BEGIN

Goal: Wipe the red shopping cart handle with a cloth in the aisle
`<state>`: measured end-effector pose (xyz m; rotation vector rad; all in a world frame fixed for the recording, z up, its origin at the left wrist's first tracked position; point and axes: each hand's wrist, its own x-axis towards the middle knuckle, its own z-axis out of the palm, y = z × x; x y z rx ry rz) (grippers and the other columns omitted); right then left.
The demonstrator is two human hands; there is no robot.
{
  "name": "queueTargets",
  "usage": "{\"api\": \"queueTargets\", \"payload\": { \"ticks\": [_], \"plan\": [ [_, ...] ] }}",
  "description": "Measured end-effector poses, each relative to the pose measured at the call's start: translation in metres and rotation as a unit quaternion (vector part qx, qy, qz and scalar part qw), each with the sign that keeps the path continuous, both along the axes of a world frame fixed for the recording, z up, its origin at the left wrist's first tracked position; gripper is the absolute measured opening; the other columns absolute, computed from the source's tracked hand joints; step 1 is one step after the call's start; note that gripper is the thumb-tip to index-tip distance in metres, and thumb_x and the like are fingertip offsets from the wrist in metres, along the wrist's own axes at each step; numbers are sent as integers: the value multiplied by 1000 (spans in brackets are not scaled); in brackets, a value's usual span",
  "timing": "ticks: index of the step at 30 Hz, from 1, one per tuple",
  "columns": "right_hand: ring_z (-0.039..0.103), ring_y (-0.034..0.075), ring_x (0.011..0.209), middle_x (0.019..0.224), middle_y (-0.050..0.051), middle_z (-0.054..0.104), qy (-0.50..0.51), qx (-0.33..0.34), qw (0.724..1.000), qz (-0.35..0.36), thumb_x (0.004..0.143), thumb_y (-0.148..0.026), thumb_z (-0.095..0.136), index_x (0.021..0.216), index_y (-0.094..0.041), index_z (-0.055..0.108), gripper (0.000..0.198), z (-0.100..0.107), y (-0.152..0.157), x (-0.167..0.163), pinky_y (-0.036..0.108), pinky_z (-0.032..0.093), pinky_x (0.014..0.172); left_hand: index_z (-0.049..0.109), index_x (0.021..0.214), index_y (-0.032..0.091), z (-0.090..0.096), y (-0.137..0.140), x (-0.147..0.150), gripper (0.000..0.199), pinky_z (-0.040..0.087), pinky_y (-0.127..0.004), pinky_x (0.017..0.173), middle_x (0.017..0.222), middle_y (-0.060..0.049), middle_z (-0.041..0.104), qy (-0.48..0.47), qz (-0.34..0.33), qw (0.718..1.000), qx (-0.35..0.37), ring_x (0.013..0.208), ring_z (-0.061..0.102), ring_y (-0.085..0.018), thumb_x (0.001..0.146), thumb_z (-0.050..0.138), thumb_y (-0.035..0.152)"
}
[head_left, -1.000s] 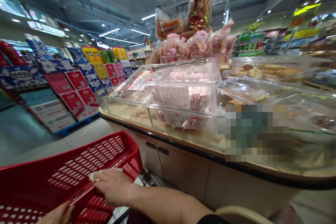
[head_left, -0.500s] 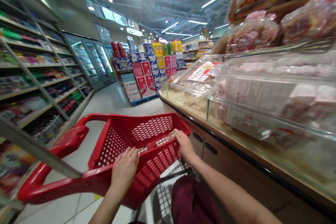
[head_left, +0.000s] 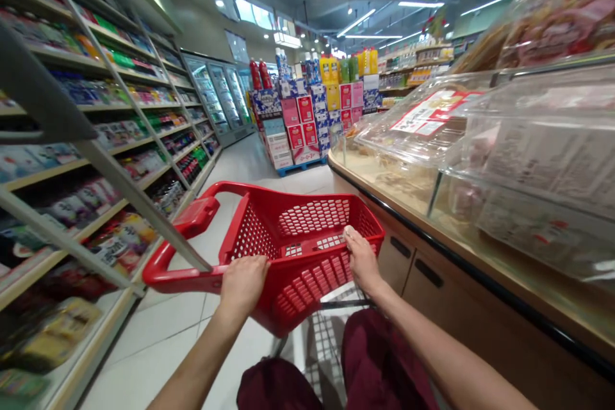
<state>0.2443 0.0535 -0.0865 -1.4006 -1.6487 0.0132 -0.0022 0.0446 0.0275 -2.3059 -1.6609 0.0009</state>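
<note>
Both hands still grip the near rim of the red basket [head_left: 307,237], left hand [head_left: 243,280] and right hand [head_left: 361,259] closed on it, which now points down the aisle (counter [head_left: 480,269] slid off right), so the cart is turning away.

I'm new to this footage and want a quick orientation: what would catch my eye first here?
The bright red shopping basket at centre stands out most, with the left hand on its near rim and the right hand gripping the rim nearer the counter. Along the right runs a wood-topped counter with clear plastic bins of packaged goods. Down the aisle stands a stack of red, blue and white boxes, and stocked shelves line the left.
</note>
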Motion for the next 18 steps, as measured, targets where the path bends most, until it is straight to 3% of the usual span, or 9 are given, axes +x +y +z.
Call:
{"api": "queueTargets", "payload": {
  "ticks": [2, 5, 8, 10, 12, 14, 18],
  "plan": [
    [39, 16, 120, 124, 7, 50, 28, 6, 994, 103, 68, -1, 34, 116, -18, 53, 54, 14, -5, -26, 40, 31, 102, 60, 78, 17, 0, -1, -2, 34, 41, -37, 79, 79, -9, 66, -44, 0, 999, -7, 82, 60, -22, 84, 28, 27],
    [48, 15, 111, 117, 5, 56, 138, -21, 965, 221, 69, -5, 35, 112, -20, 55, 50, 49, -20, -70, 35, 37, 97, 54, 105, 18, -5, -5, 1, 31, 35, -40, 93, 108, -9, 60, -236, -49, 971, 5, 105, 52, -21, 80, 37, 27],
    [57, 15, 93, 103, 3, 62, 289, -75, 920, 253, 67, -9, 37, 101, -20, 58, 41, 83, -35, -83, 30, 46, 83, 36, 124, 18, -14, -13, 9, 55, 35, -36, 97, 127, -8, 47, -481, -85, 871, -52, 117, 42, -19, 71, 48, 27],
    [59, 13, 78, 92, 1, 63, 361, -104, 891, 254, 65, -11, 39, 94, -19, 57, 35, 96, -40, -76, 24, 49, 67, 42, 119, 16, -21, -20, 17, 52, 43, -33, 88, 117, -8, 55, -588, -89, 791, -145, 105, 52, -19, 69, 50, 27],
    [56, 11, 64, 80, -1, 62, 408, -120, 875, 232, 64, -14, 42, 88, -20, 56, 29, 100, -42, -65, 20, 45, 54, 54, 101, 13, -29, -25, 24, 36, 48, -30, 74, 92, -6, 65, -639, -71, 734, -220, 81, 61, -18, 69, 49, 30],
    [50, 9, 52, 67, -4, 58, 425, -146, 866, 218, 62, -16, 44, 81, -20, 56, 23, 101, -42, -55, 18, 39, 46, 59, 85, 13, -33, -27, 27, 27, 48, -29, 67, 75, -2, 66, -658, -40, 718, -223, 68, 60, -16, 70, 50, 33],
    [44, 8, 45, 55, -6, 52, 434, -199, 854, 207, 59, -17, 47, 75, -19, 55, 18, 101, -41, -44, 18, 34, 41, 60, 81, 17, -30, -27, 20, 20, 46, -26, 72, 79, 0, 66, -646, -5, 757, -96, 77, 59, -16, 71, 51, 31]
  ]
}}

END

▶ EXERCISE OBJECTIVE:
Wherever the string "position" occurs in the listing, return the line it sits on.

▶ ANSWER BOX:
`<state>`: measured end-effector pose (xyz m; rotation vector rad; all in a world frame fixed for the recording, z up, its origin at the left wrist's first tracked position; point and axes: each hand's wrist, its own x-axis towards the middle knuckle, its own z-axis out of the palm, y = z × x; x y z rx ry rz) (grippers and the other columns omitted); right then left.
  "description": "Measured end-effector poses, each relative to the pose measured at the call's start: translation in metres and rotation as a unit quaternion (vector part qx, qy, qz and scalar part qw), each with the sign that keeps the path continuous, both along the axes of a world frame fixed for the recording, z up, its origin at the left wrist's first tracked position; gripper is the absolute measured opening; the other columns absolute, computed from the source's tracked hand joints; step 1 is one step after the call's start; note that gripper is the thumb-tip to index-tip distance in metres, and thumb_x and the like are fingertip offsets from the wrist in metres, along the wrist's own axes at each step; numbers are sent as integers: the value multiplied by 1000 (spans in brackets are not scaled); in brackets, a value's usual span",

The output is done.